The Modi government’s second term in office has begun with the country’s foreign trade policy facing multiple challenges. The day the government took office, President Donald Trump announced his decision to withdraw the benefits of Generalised System of Preferences (GSP), effective from June 5.

The US administration has also questioned India’s subsidies to both industry and agriculture. Several other countries, including Brazil, Australia have also challenged India’s agricultural subsidies, they argue, are inconsistent with the WTO’s Agreement on Agriculture (AoA). At the same forum, the European Union (EU) and Japan have questioned the government’s decision to increase tariffs on mobile phones.

Finally, India is also under considerable pressure to undertake extensive trade liberalisation via the Regional Comprehensive Economic Partnership (RCEP). This regional trade agreement seeks across-the-board tariff elimination, including agriculture, which is among India’s most sensitive sectors. China’s presence among the 16 RCEP participating countries has left India’s manufacturing industry worried.

The US’s removal of India from its GSP-beneficiary list was not unexpected. In early March, President Trump notified to the Congress his decision to remove India from the list of countries, which enjoy duty-free access to the US market in 3,700 products.

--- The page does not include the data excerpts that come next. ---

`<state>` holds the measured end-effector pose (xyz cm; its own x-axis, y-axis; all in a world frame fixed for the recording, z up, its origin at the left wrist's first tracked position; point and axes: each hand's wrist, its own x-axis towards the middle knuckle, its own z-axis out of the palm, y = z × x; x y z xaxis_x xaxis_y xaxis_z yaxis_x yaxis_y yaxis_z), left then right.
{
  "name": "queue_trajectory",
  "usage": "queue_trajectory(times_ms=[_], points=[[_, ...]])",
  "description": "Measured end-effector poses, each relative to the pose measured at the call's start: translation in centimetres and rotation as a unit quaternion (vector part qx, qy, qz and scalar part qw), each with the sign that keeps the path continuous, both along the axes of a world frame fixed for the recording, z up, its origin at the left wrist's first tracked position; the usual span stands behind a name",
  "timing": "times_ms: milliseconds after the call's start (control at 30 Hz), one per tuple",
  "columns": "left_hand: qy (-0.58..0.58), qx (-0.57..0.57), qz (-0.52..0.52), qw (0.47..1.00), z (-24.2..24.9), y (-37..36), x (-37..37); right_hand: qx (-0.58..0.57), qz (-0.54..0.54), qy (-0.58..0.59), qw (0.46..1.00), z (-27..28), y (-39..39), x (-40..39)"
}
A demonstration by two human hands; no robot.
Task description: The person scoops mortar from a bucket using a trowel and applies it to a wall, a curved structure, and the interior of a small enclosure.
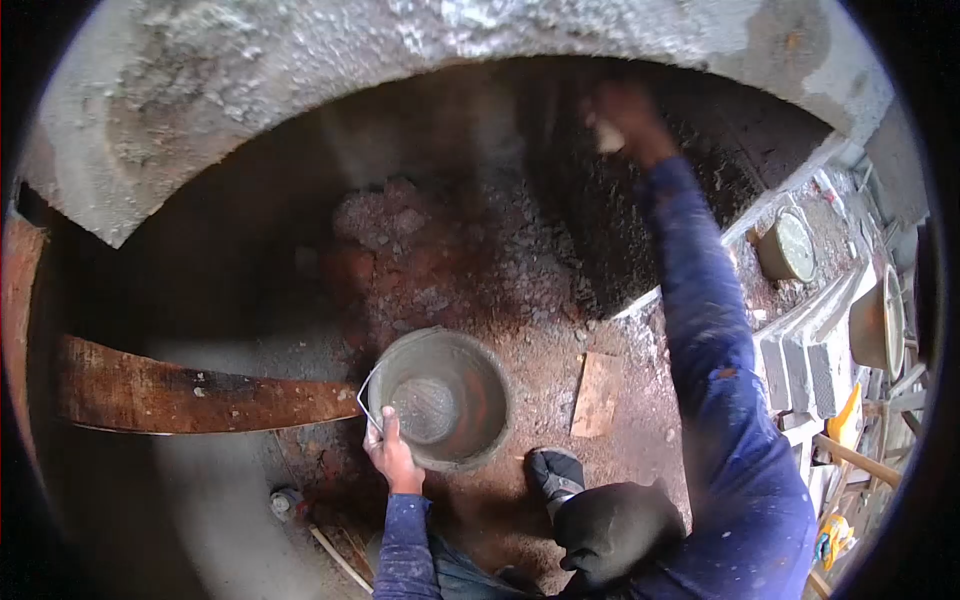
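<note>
A grey bucket (pixel 480 405) with mortar residue on its walls and a little grey material at the bottom sits low in the middle of the view. My left hand (pixel 393 455) grips its near left rim, thumb over the edge beside the wire handle. My right arm, in a blue sleeve, reaches far up and to the right. At its end my right hand (pixel 630 115) is blurred by motion and closed around a pale object (pixel 608 136) too smeared to make out. It is near the dark wall surface (pixel 600 230), under the rough concrete edge (pixel 450 35).
A wooden plank (pixel 200 398) runs in from the left to the bucket. Rubble (pixel 385 225) lies beyond the bucket, and a small board (pixel 597 395) to its right. Two more buckets (pixel 788 246), (pixel 876 322) and grey blocks (pixel 800 370) stand at the right. My shoe (pixel 555 472) shows below.
</note>
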<state>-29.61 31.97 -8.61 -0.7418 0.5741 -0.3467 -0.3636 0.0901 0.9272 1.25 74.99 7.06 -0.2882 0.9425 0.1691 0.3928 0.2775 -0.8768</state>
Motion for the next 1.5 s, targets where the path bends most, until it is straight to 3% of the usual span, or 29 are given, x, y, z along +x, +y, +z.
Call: queue_trajectory(times_ms=[100, 133, 267, 300, 367, 400, 467, 533, 567, 633, 667, 833, 900, 967, 1100, 1167, 1200, 1267, 1300, 1367, 1433, 1467, 1500], points=[[0.011, -0.037, -0.014, 0.999, -0.6, 0.1, -0.3, 0.151, -0.018, 0.035, 0.988, 9.0, -11.3, -2.1], [-0.029, 0.000, -0.042, 0.999, 0.8, 0.7, 0.0, 0.071, -0.010, 0.042, 0.997, 8.7, -12.8, -2.6], [0.057, -0.020, -0.110, 0.992, -0.3, 1.0, -0.3, -0.077, 0.035, 0.009, 0.996, -0.3, -21.1, -2.3], [0.056, -0.023, -0.113, 0.992, 0.0, 1.0, 0.1, -0.090, 0.053, -0.076, 0.992, -4.3, -22.7, -1.6], [0.075, -0.025, -0.134, 0.988, 0.6, 1.3, 0.9, -0.190, 0.049, -0.094, 0.976, -9.1, -27.5, -0.5], [0.078, -0.011, -0.147, 0.986, 0.9, 1.5, 1.2, -0.164, 0.057, -0.100, 0.980, -10.4, -29.7, 0.0], [0.088, -0.007, -0.170, 0.982, 0.8, 1.7, 1.4, -0.142, 0.059, -0.105, 0.983, -11.2, -33.4, 1.0], [0.082, -0.004, -0.194, 0.977, 1.3, 2.0, 1.8, -0.296, 0.000, -0.087, 0.951, -10.4, -36.1, 2.1], [0.082, -0.004, -0.201, 0.976, 0.7, 1.6, 1.7, -0.297, -0.006, -0.085, 0.951, -10.7, -37.5, 3.0], [0.210, -0.058, -0.238, 0.946, -0.5, 1.3, 1.7, -0.301, -0.058, -0.101, 0.946, -11.8, -40.5, 5.4], [0.208, -0.051, -0.251, 0.944, -0.1, 1.3, 2.4, -0.310, -0.068, -0.112, 0.942, -11.7, -42.1, 6.8], [0.037, 0.016, -0.276, 0.960, 2.7, 1.3, 7.5, -0.328, -0.205, -0.129, 0.913, -8.5, -53.2, 12.7], [-0.044, 0.017, -0.304, 0.951, 3.6, 1.9, 10.1, -0.294, -0.191, -0.220, 0.910, -4.5, -56.3, 13.9], [-0.094, 0.021, -0.301, 0.949, 5.5, 1.8, 13.1, -0.319, -0.228, -0.225, 0.892, -2.7, -59.1, 15.2], [-0.106, 0.030, -0.318, 0.942, 7.6, 1.9, 16.9, -0.239, -0.169, -0.164, 0.942, -6.3, -60.3, 20.0], [-0.126, 0.008, -0.353, 0.927, 7.5, 2.9, 17.9, -0.375, -0.155, -0.092, 0.909, -3.3, -58.3, 20.2], [-0.121, 0.003, -0.376, 0.919, 8.1, 3.9, 18.9, -0.416, -0.123, -0.033, 0.900, 1.5, -56.3, 19.9], [-0.173, -0.038, -0.373, 0.911, 8.6, 5.2, 20.3, -0.459, -0.195, 0.033, 0.866, 3.7, -55.9, 19.5], [-0.164, -0.058, -0.392, 0.903, 8.4, 6.1, 21.3, -0.499, -0.238, 0.087, 0.829, 4.8, -56.3, 19.5], [-0.110, -0.086, -0.408, 0.902, 8.9, 7.7, 22.7, -0.495, -0.288, 0.155, 0.806, 5.4, -58.4, 20.8], [-0.057, -0.126, -0.405, 0.904, 13.0, 8.7, 26.2, -0.439, -0.314, 0.009, 0.842, 6.8, -61.0, 22.3], [-0.049, -0.149, -0.430, 0.889, 13.3, 9.2, 27.3, -0.446, -0.318, 0.024, 0.837, 7.2, -62.9, 22.7], [-0.040, -0.171, -0.449, 0.876, 14.1, 9.6, 28.2, -0.412, -0.329, -0.067, 0.847, 7.9, -65.1, 23.4]])
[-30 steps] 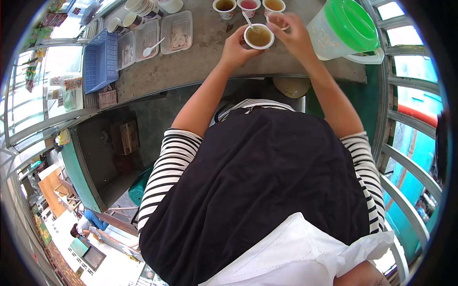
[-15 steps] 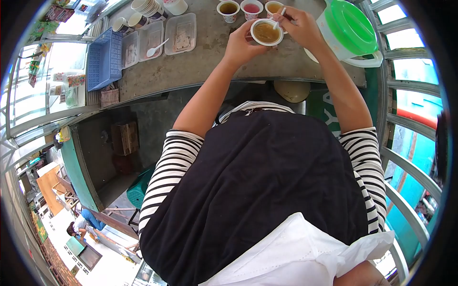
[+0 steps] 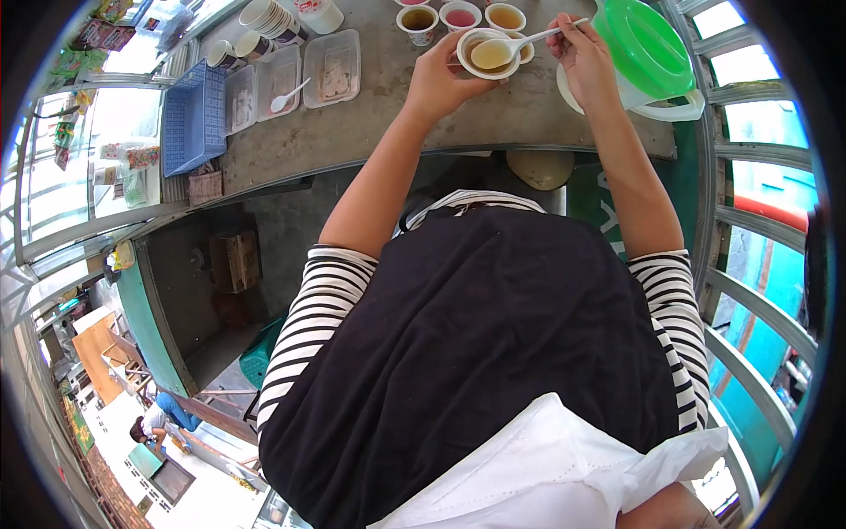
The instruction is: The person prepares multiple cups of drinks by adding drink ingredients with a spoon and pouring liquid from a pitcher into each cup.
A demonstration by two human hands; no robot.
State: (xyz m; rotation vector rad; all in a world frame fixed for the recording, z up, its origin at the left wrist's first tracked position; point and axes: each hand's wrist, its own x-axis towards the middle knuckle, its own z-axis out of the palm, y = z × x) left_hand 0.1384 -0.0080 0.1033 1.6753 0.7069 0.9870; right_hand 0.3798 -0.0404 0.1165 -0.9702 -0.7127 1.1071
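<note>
My left hand (image 3: 445,75) is wrapped round a paper cup (image 3: 470,67) of brownish liquid, held above the counter. Between the fingers of my right hand (image 3: 582,57) is the handle of a white plastic spoon (image 3: 495,55). Its bowl, filled with yellowish liquid, is over the cup's mouth. Just beyond stand a cup of dark liquid (image 3: 418,19), a cup of pink liquid (image 3: 459,17) and a cup of amber liquid (image 3: 505,17). Part of another cup shows behind the one I hold.
A green-lidded container (image 3: 648,48) stands at the right of the counter (image 3: 388,110). Several clear plastic trays (image 3: 332,69), one holding a white spoon (image 3: 290,95), lie left, beside a blue basket (image 3: 194,116) and stacked paper cups (image 3: 264,18). Another person (image 3: 159,423) crouches at lower left.
My right hand has drawn back to the right and lifted the spoon, so its filled bowl now shows above the cup. My left hand keeps its hold and the cup tilts slightly.
</note>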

President Trump has often argued that US’s trade deficit with India must be reduced by “curbing” India’s “unfair trading practices”. Withdrawal of GSP benefits is, therefore, one further step taken by the US to whittle down India’s trade surplus with the US; the first was the increase in tariffs on steel and aluminium in 2018.

The challenge for the new government is to prepare an effective strategy to deal with a resolute US trying to pry open India’s market. The US could target sectors with high tariffs; a few in the manufacturing sector and agriculture and allied sectors. During the consultations after India was put on notice in March 2019, the US had demanded that India allow imports of agriculture, milk, and poultry products. It is difficult to perceive how India can relent, given its domestic compulsions.

Retaliatory tariffs

The first response from the new government has already been announced; retaliatory tariffs on 29 products. This list was drawn up after the US imposed tariffs on steel and aluminium. India’s expectation was that it was providing room for dialogue by not retaliating. This gesture has clearly not worked, as the Trump administration has relentlessly pressured India, by removing India from its GSP-list, among others. It was, therefore, necessary for India to respond appropriately. India has now put its cards on the table with which it can now negotiate with the US.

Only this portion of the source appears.